◆ Activity
The output should be every line below, retyped exactly, with no images.

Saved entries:

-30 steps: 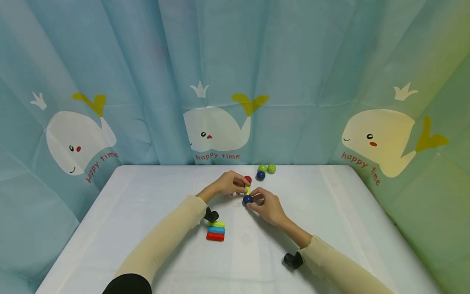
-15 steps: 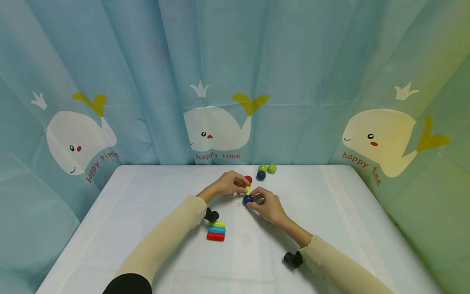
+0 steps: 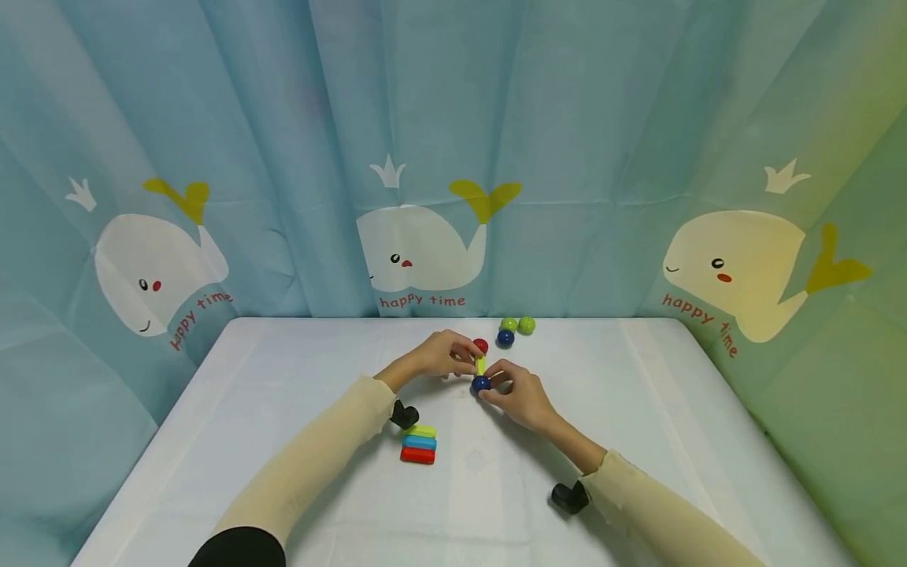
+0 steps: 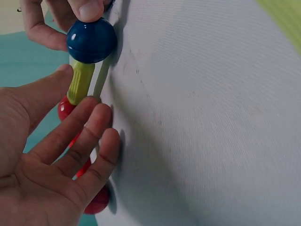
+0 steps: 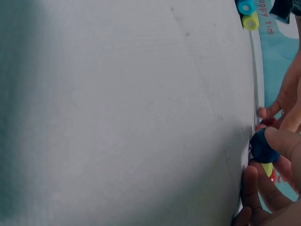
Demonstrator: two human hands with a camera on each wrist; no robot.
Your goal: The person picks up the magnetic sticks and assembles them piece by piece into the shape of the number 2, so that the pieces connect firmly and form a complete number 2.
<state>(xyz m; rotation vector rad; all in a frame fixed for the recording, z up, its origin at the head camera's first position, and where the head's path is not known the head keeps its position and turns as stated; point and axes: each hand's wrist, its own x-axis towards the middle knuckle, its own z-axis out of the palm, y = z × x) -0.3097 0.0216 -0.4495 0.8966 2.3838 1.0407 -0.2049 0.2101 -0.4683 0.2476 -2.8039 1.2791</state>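
Note:
My left hand pinches a short yellow-green rod between thumb and index finger, its other fingers loosely extended. One end of that rod meets a glossy dark blue ball; the other end is at a red ball. The thumb and fingers of my right hand grip the blue ball from the right. Behind the left fingers, in the left wrist view, a red rod shows in part, with another red ball at its lower end.
Yellow-green, blue and red rods lie side by side near the left forearm. Two green balls and a second dark blue ball sit by the back edge of the white table. A whale-print curtain hangs behind.
Both hands keep their hold on the rod and the blue ball. The whole head view has shifted very slightly; nothing else has visibly moved.

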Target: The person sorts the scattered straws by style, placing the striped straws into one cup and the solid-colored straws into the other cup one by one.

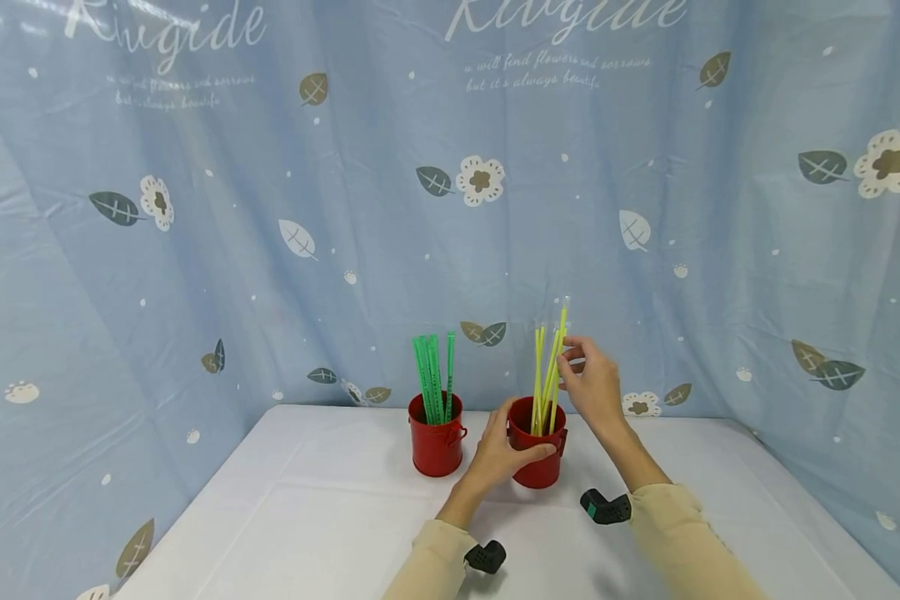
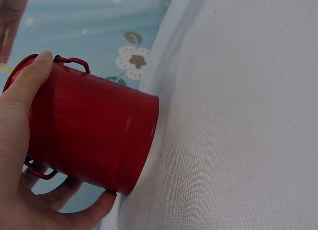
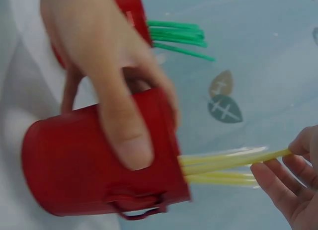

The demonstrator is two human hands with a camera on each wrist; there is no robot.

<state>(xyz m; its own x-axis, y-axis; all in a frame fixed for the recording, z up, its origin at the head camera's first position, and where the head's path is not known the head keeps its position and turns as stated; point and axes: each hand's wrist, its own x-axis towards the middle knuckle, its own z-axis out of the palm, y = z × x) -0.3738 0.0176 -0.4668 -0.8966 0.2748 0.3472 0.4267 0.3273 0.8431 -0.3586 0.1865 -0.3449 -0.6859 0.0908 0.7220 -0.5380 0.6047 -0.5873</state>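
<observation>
My left hand [image 1: 497,454] grips the right-hand red bucket [image 1: 537,477] from its left side, the thumb lying across the front near the rim. Several yellow straws [image 1: 537,375], some in clear wrappers, stand in this bucket. One yellow straw [image 1: 564,321] rises higher than the others, and my right hand [image 1: 596,387] pinches it between thumb and fingers. In the right wrist view, the lower end of the pinched straw [image 3: 268,156] is hidden inside the bucket. The left wrist view shows the bucket [image 2: 94,125] with its base by the white cloth.
To the left stands another red bucket [image 1: 437,454] holding several green straws [image 1: 431,379]. Both buckets are on a white-covered table [image 1: 307,517]. Behind them hangs a blue patterned curtain [image 1: 375,275]. Black devices [image 1: 606,507] are on both wrists.
</observation>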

◆ Answer area
-30 steps: 
-15 steps: 
+0 steps: 
+0 steps: 
+0 steps: 
Demonstrator: two human hands with a camera on each wrist; no robot.
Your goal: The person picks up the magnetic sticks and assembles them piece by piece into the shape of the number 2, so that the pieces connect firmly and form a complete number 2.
<state>(xyz m; rotation vector rad; all in a frame fixed for the recording, z up, its origin at the head camera's first position, and where the head's path is not known the head keeps its position and turns as stated; point and axes: each hand's wrist, its own x-axis towards the middle knuckle, its own z-axis out of the palm, y = z × x) -0.3097 0.0216 -0.4495 0.8966 2.3838 1.0407 -0.2049 0.2101 -0.4683 0.2476 -2.8039 1.2791</state>
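Note:
My left hand pinches a short yellow-green rod between thumb and index finger, its other fingers loosely extended. One end of that rod meets a glossy dark blue ball; the other end is at a red ball. The thumb and fingers of my right hand grip the blue ball from the right. Behind the left fingers, in the left wrist view, a red rod shows in part, with another red ball at its lower end.
Yellow-green, blue and red rods lie side by side near the left forearm. Two green balls and a second dark blue ball sit by the back edge of the white table. A whale-print curtain hangs behind.
Both hands keep their hold on the rod and the blue ball. The whole head view has shifted very slightly; nothing else has visibly moved.
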
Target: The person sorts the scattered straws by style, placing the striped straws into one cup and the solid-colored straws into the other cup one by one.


The demonstrator is two human hands with a camera on each wrist; there is no robot.

<state>(xyz m; its own x-axis, y-axis; all in a frame fixed for the recording, z up, its origin at the head camera's first position, and where the head's path is not known the head keeps its position and turns as stated; point and axes: each hand's wrist, its own x-axis towards the middle knuckle, its own z-axis out of the palm, y = z × x) -0.3738 0.0176 -0.4668 -0.8966 0.2748 0.3472 0.4267 0.3273 0.8431 -0.3586 0.1865 -0.3449 -0.6859 0.0908 0.7220 -0.5380 0.6047 -0.5873</state>
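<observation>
My left hand [image 1: 497,454] grips the right-hand red bucket [image 1: 537,477] from its left side, the thumb lying across the front near the rim. Several yellow straws [image 1: 537,375], some in clear wrappers, stand in this bucket. One yellow straw [image 1: 564,321] rises higher than the others, and my right hand [image 1: 596,387] pinches it between thumb and fingers. In the right wrist view, the lower end of the pinched straw [image 3: 268,156] is hidden inside the bucket. The left wrist view shows the bucket [image 2: 94,125] with its base by the white cloth.
To the left stands another red bucket [image 1: 437,454] holding several green straws [image 1: 431,379]. Both buckets are on a white-covered table [image 1: 307,517]. Behind them hangs a blue patterned curtain [image 1: 375,275]. Black devices [image 1: 606,507] are on both wrists.
</observation>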

No more output will be given.